-- DIRECTIONS --
Beginning with the line that contains "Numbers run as" in the material below, print each line exactly until the line that contains "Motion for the" has been printed, then stop.

# # #

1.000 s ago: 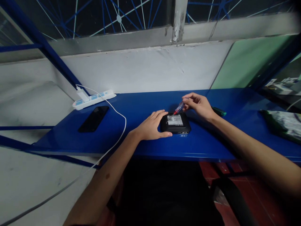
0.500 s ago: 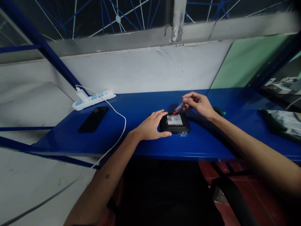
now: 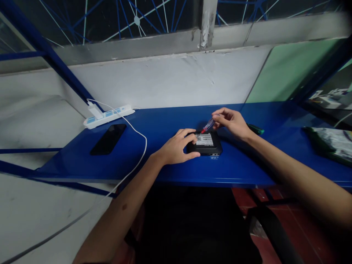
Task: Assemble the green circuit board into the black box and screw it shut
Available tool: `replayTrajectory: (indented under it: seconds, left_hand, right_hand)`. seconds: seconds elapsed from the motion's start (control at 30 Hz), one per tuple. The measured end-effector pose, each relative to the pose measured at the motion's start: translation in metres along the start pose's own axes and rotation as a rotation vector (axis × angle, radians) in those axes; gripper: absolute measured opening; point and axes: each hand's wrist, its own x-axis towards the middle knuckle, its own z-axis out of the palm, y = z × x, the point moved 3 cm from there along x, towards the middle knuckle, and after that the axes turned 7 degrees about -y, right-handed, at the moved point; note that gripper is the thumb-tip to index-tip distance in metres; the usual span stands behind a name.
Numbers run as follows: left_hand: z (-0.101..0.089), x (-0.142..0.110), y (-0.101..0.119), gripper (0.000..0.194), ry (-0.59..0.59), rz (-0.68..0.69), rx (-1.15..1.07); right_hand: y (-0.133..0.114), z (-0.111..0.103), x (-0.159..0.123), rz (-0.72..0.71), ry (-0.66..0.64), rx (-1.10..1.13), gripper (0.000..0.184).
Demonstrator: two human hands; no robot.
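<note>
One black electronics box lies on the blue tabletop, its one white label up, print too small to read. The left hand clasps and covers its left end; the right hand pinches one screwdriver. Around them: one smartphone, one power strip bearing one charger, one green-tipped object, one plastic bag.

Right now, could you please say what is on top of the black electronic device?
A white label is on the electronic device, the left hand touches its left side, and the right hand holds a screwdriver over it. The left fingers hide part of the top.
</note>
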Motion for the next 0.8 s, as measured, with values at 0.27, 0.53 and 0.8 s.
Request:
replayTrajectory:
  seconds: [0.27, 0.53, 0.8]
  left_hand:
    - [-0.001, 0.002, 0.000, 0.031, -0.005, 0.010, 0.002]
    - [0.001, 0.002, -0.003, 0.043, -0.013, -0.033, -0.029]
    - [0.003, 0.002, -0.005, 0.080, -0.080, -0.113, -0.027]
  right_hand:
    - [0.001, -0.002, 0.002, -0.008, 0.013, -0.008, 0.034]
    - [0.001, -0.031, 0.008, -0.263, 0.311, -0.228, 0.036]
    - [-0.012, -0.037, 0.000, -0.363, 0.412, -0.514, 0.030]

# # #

-- TASK ANSWER --
Numbers run as follows: left_hand: z (-0.101..0.089), x (-0.142..0.110), y (-0.101..0.119), gripper (0.000..0.194), ry (-0.59..0.59), rz (-0.68..0.69), rx (-1.15..1.07); right_hand: y (-0.133..0.114), z (-0.111..0.103), x (-0.159..0.123), rz (-0.72..0.71), ry (-0.66..0.64), rx (-1.10..1.13), gripper (0.000..0.184).
Demonstrator: two human hands; no robot.
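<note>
One black electronics box lies on the blue tabletop, its one white label up, print too small to read. The left hand clasps and covers its left end; the right hand pinches one screwdriver. Around them: one smartphone, one power strip bearing one charger, one green-tipped object, one plastic bag.

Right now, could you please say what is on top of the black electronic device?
A white label is on the electronic device, the left hand touches its left side, and the right hand holds a screwdriver over it. The left fingers hide part of the top.
</note>
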Motion for the next 0.8 s, as measured, with values at 0.27, 0.53 and 0.8 s.

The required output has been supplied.